Leaving out every picture, copy the lines of the data exactly, from the first through the line containing "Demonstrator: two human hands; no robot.".

- [Records shown]:
* * * * * * *

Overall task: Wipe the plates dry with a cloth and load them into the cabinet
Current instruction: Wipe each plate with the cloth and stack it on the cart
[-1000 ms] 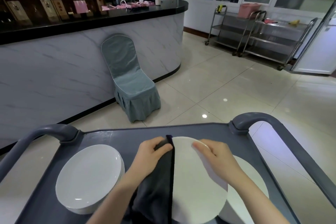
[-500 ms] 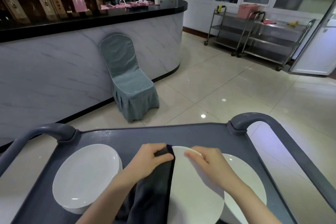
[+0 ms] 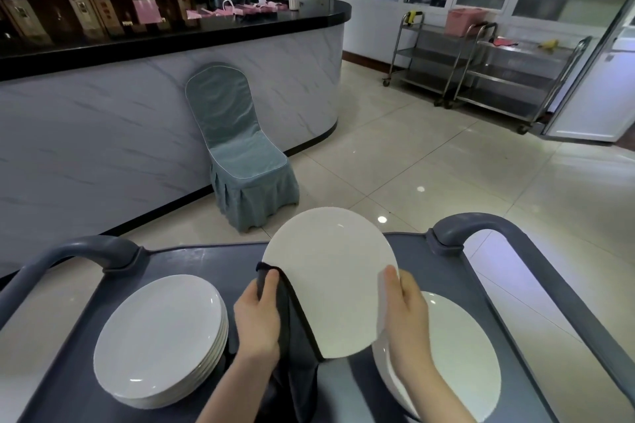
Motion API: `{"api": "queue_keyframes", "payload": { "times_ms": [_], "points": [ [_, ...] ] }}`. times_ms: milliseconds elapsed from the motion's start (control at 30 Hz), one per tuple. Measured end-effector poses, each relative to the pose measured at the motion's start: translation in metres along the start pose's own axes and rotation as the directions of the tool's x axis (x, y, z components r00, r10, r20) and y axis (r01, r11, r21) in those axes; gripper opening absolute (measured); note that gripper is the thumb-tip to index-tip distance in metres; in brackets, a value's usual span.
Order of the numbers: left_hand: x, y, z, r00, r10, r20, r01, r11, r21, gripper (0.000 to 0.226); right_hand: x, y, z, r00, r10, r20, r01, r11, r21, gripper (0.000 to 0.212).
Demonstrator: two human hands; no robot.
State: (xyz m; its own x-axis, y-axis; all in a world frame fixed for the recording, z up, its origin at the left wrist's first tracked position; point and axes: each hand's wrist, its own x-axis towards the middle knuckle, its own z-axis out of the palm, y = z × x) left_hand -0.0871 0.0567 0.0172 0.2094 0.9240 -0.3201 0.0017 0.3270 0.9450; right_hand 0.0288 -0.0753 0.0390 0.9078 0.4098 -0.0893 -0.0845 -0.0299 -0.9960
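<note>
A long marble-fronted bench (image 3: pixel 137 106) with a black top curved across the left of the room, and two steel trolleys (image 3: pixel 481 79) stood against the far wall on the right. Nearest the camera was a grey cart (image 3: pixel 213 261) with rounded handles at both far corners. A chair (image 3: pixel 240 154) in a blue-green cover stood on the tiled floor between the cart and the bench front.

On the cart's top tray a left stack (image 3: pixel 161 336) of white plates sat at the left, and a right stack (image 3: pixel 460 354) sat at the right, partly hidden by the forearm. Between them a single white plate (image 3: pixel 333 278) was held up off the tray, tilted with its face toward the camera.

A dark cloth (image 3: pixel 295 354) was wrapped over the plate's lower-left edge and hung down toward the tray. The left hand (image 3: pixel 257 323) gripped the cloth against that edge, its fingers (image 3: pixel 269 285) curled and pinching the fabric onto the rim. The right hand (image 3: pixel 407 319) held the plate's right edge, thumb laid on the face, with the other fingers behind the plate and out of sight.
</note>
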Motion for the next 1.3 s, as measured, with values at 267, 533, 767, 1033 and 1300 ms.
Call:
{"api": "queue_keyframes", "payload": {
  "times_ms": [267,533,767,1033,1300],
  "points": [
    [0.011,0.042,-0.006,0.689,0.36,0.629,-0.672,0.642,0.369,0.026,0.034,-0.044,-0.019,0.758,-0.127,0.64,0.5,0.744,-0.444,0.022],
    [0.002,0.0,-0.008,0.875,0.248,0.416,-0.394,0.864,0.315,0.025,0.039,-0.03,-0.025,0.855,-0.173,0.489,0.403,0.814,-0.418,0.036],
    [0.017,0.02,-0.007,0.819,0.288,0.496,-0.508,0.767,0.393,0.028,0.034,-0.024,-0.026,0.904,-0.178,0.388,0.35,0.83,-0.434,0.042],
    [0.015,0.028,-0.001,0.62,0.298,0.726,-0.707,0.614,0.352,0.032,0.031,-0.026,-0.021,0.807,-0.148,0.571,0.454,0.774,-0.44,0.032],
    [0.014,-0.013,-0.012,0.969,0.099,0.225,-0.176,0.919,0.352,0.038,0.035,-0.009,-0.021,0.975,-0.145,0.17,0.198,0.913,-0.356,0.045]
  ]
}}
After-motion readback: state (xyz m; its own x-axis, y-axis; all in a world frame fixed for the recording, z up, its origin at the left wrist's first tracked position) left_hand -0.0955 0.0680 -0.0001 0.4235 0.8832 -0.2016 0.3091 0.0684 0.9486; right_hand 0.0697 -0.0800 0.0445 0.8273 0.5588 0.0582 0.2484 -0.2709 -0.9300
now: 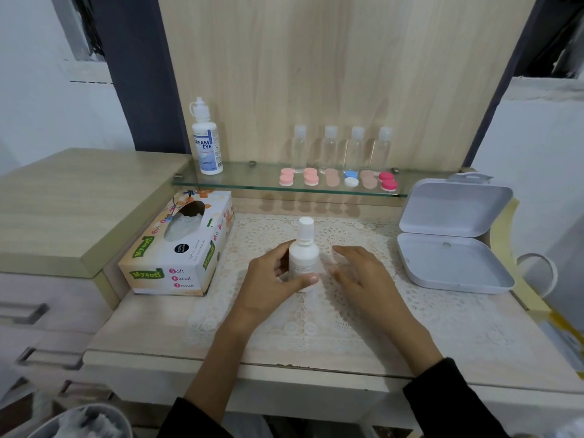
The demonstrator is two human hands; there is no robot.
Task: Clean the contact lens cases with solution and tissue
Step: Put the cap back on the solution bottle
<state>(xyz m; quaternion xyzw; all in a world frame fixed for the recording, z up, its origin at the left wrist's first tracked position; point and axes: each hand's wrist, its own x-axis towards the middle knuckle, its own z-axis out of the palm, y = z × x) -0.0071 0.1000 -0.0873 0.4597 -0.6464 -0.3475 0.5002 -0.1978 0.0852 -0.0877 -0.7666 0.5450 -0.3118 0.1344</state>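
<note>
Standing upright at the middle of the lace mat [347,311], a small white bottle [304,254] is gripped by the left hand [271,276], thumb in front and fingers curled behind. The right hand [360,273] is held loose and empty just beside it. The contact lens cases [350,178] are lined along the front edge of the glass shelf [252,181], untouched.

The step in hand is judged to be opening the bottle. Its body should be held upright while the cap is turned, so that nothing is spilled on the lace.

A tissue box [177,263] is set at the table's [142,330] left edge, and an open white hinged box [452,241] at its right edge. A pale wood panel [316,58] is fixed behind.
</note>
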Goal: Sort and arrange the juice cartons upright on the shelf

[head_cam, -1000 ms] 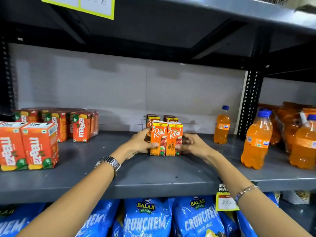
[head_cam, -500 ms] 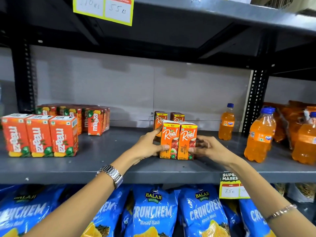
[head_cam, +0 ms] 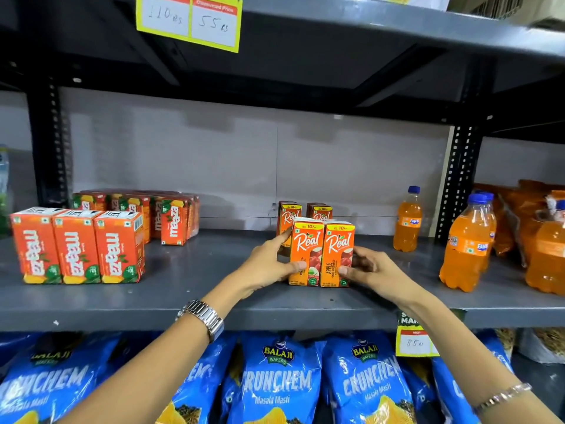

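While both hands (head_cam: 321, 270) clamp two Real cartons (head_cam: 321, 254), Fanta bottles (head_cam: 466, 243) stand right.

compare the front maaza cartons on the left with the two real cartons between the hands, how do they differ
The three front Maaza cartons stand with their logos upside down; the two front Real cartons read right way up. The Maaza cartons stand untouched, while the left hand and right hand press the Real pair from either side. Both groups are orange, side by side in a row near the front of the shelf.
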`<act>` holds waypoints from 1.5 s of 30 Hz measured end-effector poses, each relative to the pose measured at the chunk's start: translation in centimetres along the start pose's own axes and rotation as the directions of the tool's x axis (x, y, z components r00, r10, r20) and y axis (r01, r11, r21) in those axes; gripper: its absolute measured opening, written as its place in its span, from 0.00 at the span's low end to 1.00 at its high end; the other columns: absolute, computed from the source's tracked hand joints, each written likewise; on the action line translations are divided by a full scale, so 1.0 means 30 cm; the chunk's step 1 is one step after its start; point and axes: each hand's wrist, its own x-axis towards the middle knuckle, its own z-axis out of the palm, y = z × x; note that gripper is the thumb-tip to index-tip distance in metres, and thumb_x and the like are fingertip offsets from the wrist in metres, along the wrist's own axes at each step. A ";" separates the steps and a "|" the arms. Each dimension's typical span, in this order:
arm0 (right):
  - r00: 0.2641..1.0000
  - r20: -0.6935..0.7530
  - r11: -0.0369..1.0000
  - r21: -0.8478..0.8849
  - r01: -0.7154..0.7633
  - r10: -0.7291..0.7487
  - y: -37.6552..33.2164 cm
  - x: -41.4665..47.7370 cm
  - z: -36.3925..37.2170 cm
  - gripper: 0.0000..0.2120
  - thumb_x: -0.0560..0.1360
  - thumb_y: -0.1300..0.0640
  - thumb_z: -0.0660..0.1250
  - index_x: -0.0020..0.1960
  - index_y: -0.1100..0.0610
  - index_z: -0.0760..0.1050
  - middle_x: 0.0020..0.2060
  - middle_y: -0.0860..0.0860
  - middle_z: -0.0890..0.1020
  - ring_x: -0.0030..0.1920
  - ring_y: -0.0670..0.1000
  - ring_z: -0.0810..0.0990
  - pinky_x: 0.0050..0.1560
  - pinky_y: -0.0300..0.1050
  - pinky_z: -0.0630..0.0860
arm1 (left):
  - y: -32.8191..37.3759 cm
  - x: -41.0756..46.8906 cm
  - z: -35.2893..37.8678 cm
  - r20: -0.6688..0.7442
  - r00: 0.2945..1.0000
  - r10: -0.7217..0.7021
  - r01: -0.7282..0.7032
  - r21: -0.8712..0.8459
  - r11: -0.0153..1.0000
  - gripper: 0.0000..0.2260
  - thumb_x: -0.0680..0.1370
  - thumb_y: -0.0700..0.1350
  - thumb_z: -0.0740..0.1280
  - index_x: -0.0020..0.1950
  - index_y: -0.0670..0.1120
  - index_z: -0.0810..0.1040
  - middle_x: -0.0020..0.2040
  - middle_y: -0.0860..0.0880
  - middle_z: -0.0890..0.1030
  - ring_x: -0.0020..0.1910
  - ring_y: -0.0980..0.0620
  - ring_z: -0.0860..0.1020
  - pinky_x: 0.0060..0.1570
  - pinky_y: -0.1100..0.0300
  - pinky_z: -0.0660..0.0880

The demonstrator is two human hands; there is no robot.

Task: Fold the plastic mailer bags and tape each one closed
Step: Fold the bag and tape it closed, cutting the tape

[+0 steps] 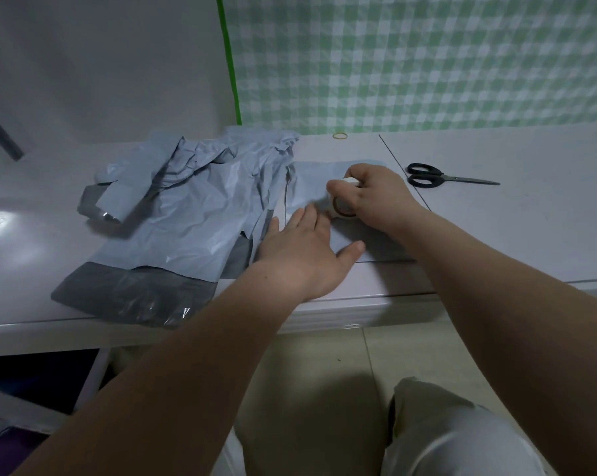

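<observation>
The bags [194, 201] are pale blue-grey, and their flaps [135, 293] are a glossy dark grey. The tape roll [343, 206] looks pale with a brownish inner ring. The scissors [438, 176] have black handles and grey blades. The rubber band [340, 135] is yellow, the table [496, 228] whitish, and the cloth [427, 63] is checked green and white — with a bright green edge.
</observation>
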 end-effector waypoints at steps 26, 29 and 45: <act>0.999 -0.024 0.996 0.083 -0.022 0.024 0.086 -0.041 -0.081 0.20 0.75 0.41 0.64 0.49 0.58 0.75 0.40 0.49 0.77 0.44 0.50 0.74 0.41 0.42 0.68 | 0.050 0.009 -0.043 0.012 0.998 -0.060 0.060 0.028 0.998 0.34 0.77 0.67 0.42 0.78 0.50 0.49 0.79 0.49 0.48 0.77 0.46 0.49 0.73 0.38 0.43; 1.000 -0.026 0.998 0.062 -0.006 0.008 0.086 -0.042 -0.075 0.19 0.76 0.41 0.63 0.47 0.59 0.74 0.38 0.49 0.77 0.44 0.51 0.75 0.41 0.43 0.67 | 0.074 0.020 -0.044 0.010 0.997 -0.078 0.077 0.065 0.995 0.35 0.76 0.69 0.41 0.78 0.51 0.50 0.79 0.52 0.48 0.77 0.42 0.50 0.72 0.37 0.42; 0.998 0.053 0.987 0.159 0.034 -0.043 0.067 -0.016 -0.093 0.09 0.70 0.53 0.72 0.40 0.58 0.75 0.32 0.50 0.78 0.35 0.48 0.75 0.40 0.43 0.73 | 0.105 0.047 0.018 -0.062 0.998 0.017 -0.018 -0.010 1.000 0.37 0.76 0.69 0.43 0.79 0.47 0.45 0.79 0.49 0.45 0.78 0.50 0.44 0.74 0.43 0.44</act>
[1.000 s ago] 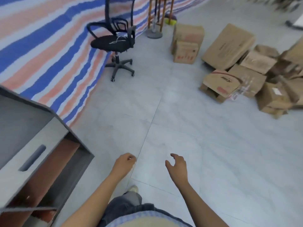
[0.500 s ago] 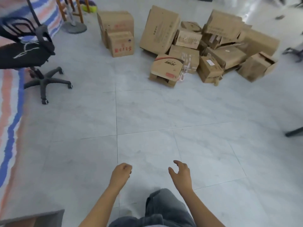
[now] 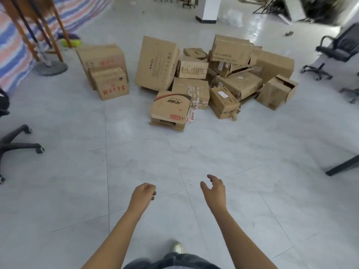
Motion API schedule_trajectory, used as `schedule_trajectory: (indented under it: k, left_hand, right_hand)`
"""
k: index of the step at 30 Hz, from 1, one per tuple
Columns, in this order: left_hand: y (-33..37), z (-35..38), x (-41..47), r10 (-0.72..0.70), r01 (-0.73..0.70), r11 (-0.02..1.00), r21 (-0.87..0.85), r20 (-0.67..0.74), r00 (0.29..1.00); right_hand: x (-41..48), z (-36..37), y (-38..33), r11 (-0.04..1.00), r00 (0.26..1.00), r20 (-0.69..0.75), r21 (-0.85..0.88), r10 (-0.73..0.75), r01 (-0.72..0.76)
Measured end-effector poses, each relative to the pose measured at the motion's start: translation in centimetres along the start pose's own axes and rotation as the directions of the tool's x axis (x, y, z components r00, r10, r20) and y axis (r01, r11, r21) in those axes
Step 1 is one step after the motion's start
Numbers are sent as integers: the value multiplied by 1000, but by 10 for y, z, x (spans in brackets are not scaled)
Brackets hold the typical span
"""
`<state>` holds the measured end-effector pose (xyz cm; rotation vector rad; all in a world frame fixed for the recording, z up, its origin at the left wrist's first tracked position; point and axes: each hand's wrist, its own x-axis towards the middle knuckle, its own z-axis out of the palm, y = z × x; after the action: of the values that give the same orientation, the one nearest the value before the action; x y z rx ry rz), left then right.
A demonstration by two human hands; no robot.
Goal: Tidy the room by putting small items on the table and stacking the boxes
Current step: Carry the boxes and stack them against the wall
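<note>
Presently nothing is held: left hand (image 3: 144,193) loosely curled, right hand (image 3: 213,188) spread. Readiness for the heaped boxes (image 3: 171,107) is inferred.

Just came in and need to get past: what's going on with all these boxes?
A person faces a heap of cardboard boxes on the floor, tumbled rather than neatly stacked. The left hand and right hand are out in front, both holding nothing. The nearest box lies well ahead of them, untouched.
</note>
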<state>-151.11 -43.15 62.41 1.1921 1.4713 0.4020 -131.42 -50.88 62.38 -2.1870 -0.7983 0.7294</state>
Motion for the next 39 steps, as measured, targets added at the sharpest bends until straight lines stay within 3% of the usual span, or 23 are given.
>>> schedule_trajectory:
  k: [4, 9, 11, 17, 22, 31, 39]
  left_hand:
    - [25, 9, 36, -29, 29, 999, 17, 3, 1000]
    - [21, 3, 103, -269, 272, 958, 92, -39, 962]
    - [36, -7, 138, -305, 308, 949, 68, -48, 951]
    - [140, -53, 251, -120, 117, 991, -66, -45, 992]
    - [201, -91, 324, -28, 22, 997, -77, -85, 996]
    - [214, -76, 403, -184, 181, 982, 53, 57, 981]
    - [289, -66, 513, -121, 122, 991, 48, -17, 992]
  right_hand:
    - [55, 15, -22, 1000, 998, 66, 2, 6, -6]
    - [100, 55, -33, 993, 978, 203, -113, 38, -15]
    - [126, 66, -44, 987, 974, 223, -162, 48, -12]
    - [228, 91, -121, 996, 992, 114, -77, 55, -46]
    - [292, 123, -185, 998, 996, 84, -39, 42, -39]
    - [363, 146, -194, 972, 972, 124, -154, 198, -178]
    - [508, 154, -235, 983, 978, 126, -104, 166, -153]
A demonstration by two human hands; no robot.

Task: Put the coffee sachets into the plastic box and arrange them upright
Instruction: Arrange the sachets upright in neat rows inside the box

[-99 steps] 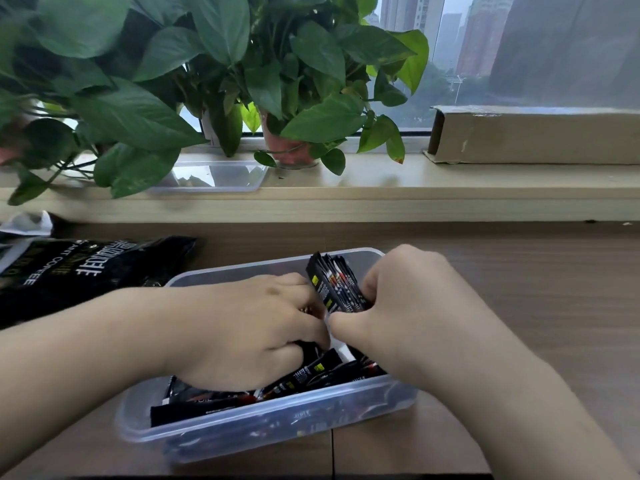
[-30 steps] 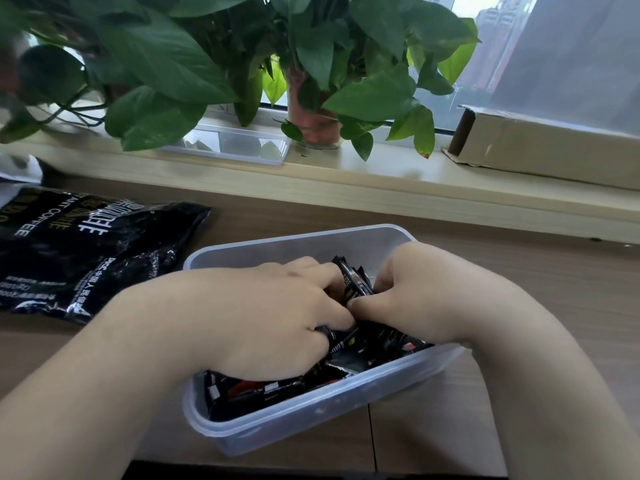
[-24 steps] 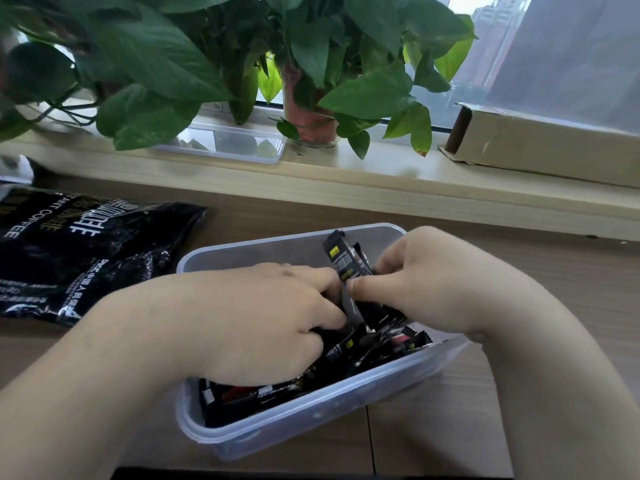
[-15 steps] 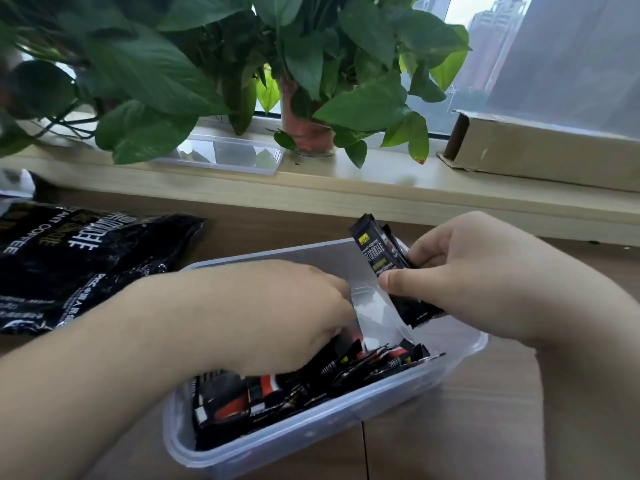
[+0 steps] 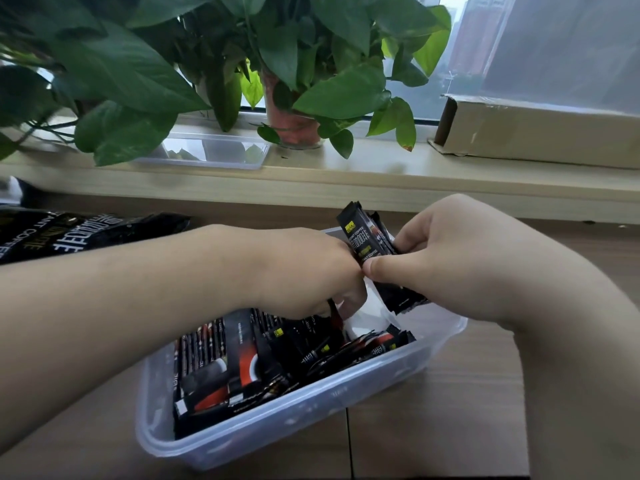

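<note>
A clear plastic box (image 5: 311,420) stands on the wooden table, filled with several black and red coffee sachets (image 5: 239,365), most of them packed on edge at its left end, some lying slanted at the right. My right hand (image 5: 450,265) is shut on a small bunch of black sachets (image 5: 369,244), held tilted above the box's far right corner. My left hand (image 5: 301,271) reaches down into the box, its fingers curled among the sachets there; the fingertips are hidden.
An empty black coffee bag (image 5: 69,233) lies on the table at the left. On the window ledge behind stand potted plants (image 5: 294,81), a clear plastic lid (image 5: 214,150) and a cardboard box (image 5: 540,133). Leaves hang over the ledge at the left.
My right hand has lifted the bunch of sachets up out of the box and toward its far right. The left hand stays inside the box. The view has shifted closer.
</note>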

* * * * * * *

- [The completed task]:
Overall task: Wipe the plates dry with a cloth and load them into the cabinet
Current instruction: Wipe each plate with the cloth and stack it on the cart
[-1000 ms] 
[-500 ms] 
[+0 ms] 
Motion API: `{"api": "queue_keyframes", "payload": { "times_ms": [_], "points": [ [_, ...] ] }}`. times_ms: milliseconds elapsed from the motion's start (control at 30 Hz), one per tuple. Measured end-effector poses, each relative to the pose measured at the motion's start: translation in metres along the start pose's own axes and rotation as the directions of the tool's x axis (x, y, z components r00, r10, r20) and y axis (r01, r11, r21) in those axes; gripper opening absolute (measured); note that gripper is the thumb-tip to index-tip distance in metres; in brackets, a value's usual span.
Order of the numbers: left_hand: x, y, z, r00, r10, r20, r01, r11, r21, gripper (0.000 to 0.226); right_hand: x, y, z, r00, r10, r20, r01, r11, r21, gripper (0.000 to 0.212).
Demonstrator: two human hands; no robot.

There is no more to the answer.